Utama

RUU Hukum Acara Perdata Perlu Mengadopsi Sistem Peradilan Elektronik

Seperti yang sudah diatur dalam Perma No.1 Tahun 2019 tentang Administrasi dan Persidangan Secara Elektronik dan peraturan perundang-undangan lainnya.

Oleh:
Rofiq Hidayat
Bacaan 3 Menit
Narasumber webinar bertajuk 'RUU Hukum Acara Perdata di Persimpangan Jalan' yang diselenggarakan Sekolah Tinggi Hukum Indonesia Jentera, Rabu (23/3/2022). Foto: RFQ
Narasumber webinar bertajuk 'RUU Hukum Acara Perdata di Persimpangan Jalan' yang diselenggarakan Sekolah Tinggi Hukum Indonesia Jentera, Rabu (23/3/2022). Foto: RFQ

Rancangan Undang-Undang Hukum Acara Perdata (RUU HAP) memasuki babak baru setelah sekian tahun mandek. DPR dan pemerintah mulai membahas RUU HAP pada tahap tingkat pertama. Namun, materi muatan RUU yang menjadi usul inisiatif pemerintah ini mulai dikritisi sejumlah elemen masyarakat. Salah satu harapan terbesar dari pengaturan RUU HAP ini tak boleh sekedar tambal sulam melalui instrumen hukum yang selama ini sudah berjalan, seperti melalui Peraturan Mahkamah Agung (Perma).

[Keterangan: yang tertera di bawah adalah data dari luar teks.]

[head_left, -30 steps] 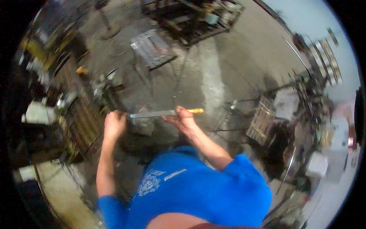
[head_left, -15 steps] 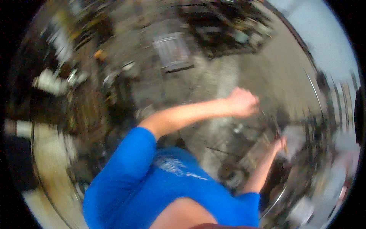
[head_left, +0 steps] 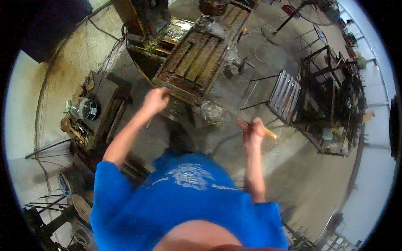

Pengajar Sekolah Tinggi Hukum Indonesia Jentera, Aria Suyudi mengatakan hukum keperdataan yang berlaku di Indonesia terbilang usang. Sebab, sudah puluhan tahun Indonesia hanya menggunakan hukum keperdataan peninggalan kolonial Belanda yakni Herzien Inlandsch Reglement (HIR) yang berlaku di pulau Jawa dan Madura. Kemudian, Rechtreglement voor de Buitengewesten (RGB) yang berlaku di luar pulau Jawa dan Madura; dan Reglement op de Rechtsvordering (RV).

Di tengah perkembangan zaman yang begitu pesat, teknologi, dan perubahan birokrasi, kata Aria, diperlukan perubahan hukum acara perdata yang mampu mengakomodir kebutuhan akses bagi pencari keadilan. Sayangnya, reformasi hukum acara perdata berjalan lamban. Bahkan tertinggal dengan reformasi hukum lainnya. Karenanya, untuk mengisi kekosongan hukum acara keperdataan, Mahkamah Agung telah banyak menerbitkan Perma.

“Boleh dikatakan wajah hukum acara perdata kita tambal sulam. Belum lagi banyak peraturan perundang-undangan yang mengatur hukum acara khusus,” ujar Aria Suyudi dalam sebuah webinar bertajuk “RUU Hukum Acara Perdata di Persimpangan Jalan” yang diselenggarakan Sekolah Tinggi Hukum Indonesia Jentera, Rabu (23/3/2022).

Baca:

Untuk itu, Aria mengingatkan hukum acara perdata perlu segera dibenahi dengan mempertimbangkan berbagai instrumen hukum yang sudah ada. Misalnya, banyaknya Perma yang mengatur hukum acara perdata (umum dan khusus, red) tetap perlu dimasukkan dalam RUU HAP. Sebab, dia menilai penerapan Perma yang mengatur soal hukum acara keperdataan mampu menciptakan banyak manfaat bagi masyarakat.

“Perma hanya sebatas ‘jalan belakang’ mengatasi kebutuhan hukum masyarakat. Untuk itu, pengaturan RUU HAP harus komprehensif. Termasuk meninjau institusi keperdataan di pengadilan. Seperti keberadaan juru sita di pengadilan yang harus professional, seperti di Belanda,” kata Aria.